DIRECTIONS FOR THIS TASK.
Of the material below, only the lines from the line containing "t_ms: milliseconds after" down to the line containing "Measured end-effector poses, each" belong in the answer, written out exactly.

■ ■ ■ ■ ■ ■ ■

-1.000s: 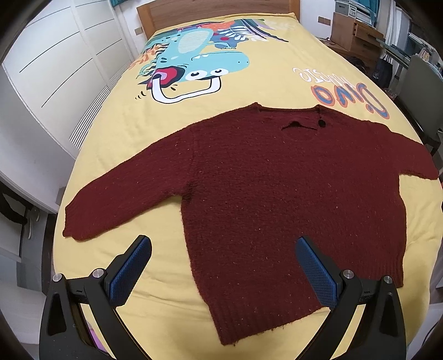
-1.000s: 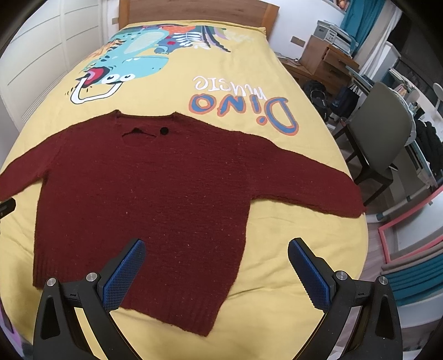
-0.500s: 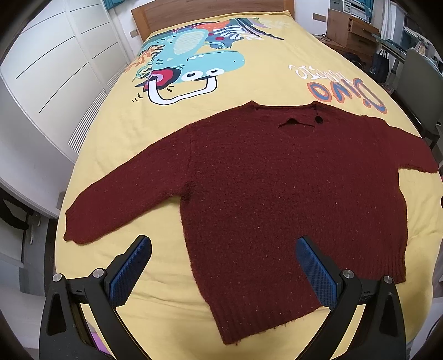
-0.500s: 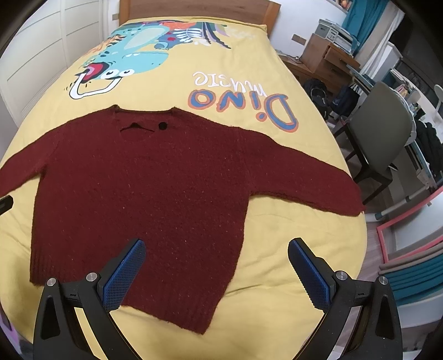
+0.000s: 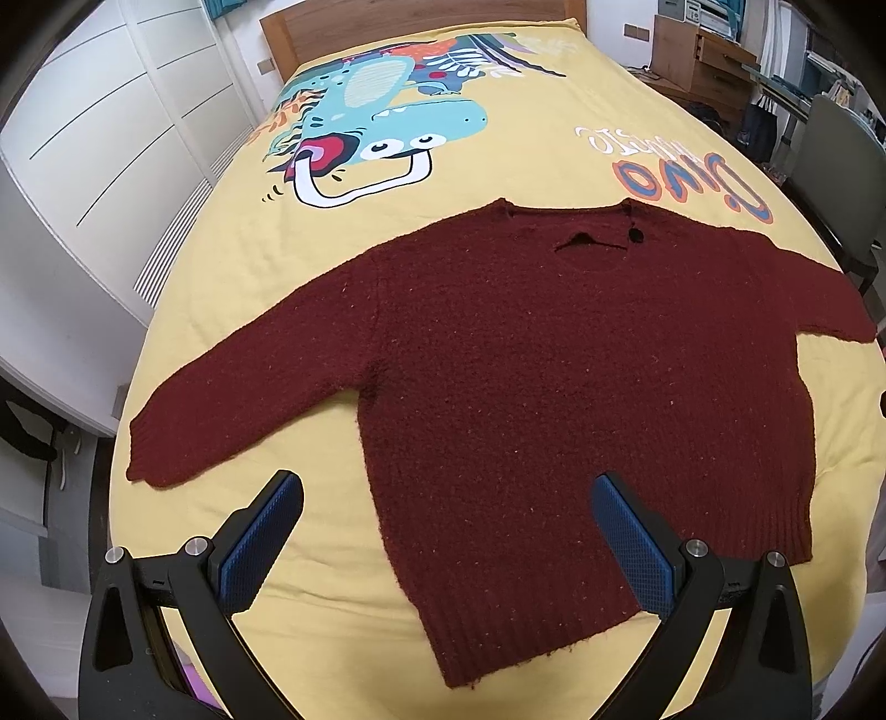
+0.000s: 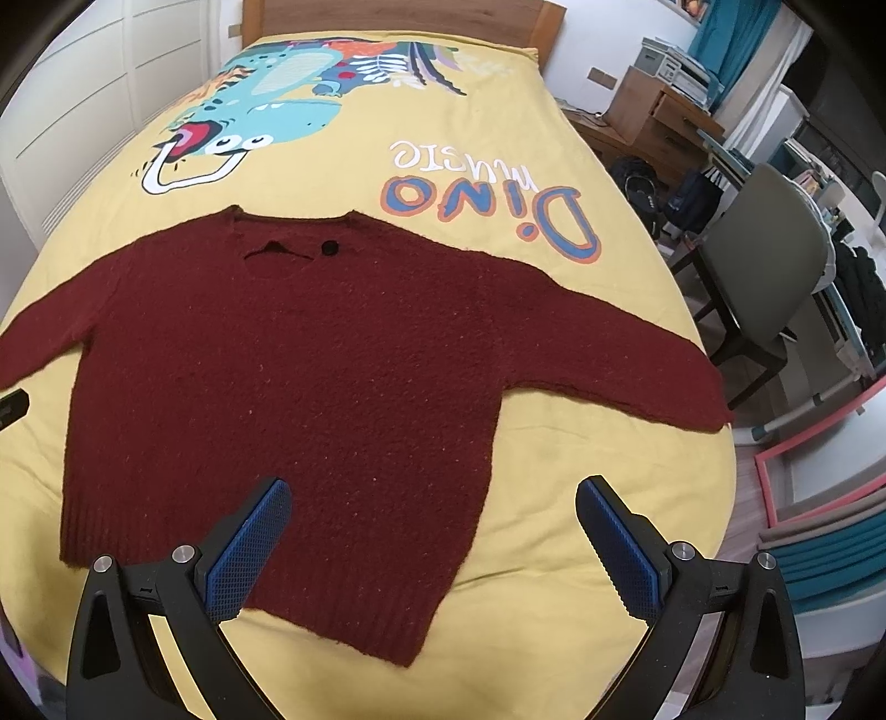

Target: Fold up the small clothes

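A dark red sweater [image 5: 554, 376] lies flat on a bed [image 5: 542, 127], both sleeves spread out to the sides. The bed has a yellow cover with a big blue dino [image 6: 266, 111] and the words "Dino music" [image 6: 493, 194] on it. A wooden headboard [image 6: 398, 16] stands at the far end. White closet doors [image 5: 111, 138] are on the left. On the right are a grey chair [image 6: 764, 249] and a wooden dresser [image 6: 653, 116]. The left tool [image 5: 446, 498] hangs above the sweater's bottom left corner, its blue pads spread wide, holding nothing. The right tool [image 6: 432, 507] hangs above the bottom right corner, spread wide and empty too.
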Tool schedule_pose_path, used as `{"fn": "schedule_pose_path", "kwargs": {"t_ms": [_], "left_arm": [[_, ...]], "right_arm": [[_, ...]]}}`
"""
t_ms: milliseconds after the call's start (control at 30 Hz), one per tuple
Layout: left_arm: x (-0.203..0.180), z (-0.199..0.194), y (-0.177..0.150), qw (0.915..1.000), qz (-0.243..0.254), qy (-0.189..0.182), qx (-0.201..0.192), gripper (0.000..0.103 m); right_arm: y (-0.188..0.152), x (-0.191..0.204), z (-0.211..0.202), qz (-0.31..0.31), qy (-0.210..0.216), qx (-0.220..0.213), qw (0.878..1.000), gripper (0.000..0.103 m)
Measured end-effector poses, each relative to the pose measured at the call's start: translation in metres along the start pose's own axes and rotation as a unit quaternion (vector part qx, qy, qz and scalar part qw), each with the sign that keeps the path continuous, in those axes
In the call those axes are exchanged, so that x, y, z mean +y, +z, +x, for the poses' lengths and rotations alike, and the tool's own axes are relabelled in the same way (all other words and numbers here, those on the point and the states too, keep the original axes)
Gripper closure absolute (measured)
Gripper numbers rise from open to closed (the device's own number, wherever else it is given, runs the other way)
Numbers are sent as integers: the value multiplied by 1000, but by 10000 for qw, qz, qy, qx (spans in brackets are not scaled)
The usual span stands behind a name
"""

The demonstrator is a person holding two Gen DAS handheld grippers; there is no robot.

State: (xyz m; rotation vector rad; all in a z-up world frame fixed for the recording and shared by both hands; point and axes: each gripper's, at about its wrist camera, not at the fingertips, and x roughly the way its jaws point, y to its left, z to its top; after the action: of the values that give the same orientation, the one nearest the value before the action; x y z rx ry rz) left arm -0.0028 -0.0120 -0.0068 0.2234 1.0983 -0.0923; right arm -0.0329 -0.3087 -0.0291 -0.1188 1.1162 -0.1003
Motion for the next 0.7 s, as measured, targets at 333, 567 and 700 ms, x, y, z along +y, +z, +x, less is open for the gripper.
{"fn": "schedule_pose_path", "kwargs": {"t_ms": [333, 567, 700], "left_arm": [[0, 1, -2, 10000, -16, -5, 23, 1], [0, 3, -1, 10000, 3, -36, 35, 1], [-2, 5, 1, 10000, 8, -66, 39, 1]], "right_arm": [[0, 0, 1, 5, 41, 1, 10000, 1], [0, -1, 2, 28, 49, 9, 10000, 1], [0, -1, 5, 4, 59, 12, 10000, 1]]}}
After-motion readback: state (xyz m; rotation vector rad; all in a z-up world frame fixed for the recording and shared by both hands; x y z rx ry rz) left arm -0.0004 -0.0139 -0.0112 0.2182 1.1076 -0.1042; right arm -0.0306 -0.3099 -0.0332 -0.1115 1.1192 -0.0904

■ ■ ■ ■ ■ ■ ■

RESPONSE TO THE TASK.
t_ms: milliseconds after the call's start (control at 30 Hz), one per tuple
Layout: left_arm: x (-0.203..0.180), z (-0.199..0.194), y (-0.177..0.150), qw (0.915..1.000), qz (-0.243..0.254), qy (-0.189..0.182), qx (-0.201..0.192), gripper (0.000..0.103 m); right_arm: y (-0.188..0.152), x (-0.191..0.204), z (-0.211..0.202), qz (-0.31..0.31), qy (-0.210..0.216), qx (-0.220..0.213), qw (0.878..1.000), gripper (0.000..0.103 m)
Measured end-effector poses, each relative to the pose measured at the call's start: translation in metres along the start pose's own axes and rotation as a unit quaternion (vector part qx, qy, qz and scalar part qw), each with the sign that keeps the path continuous, in those axes

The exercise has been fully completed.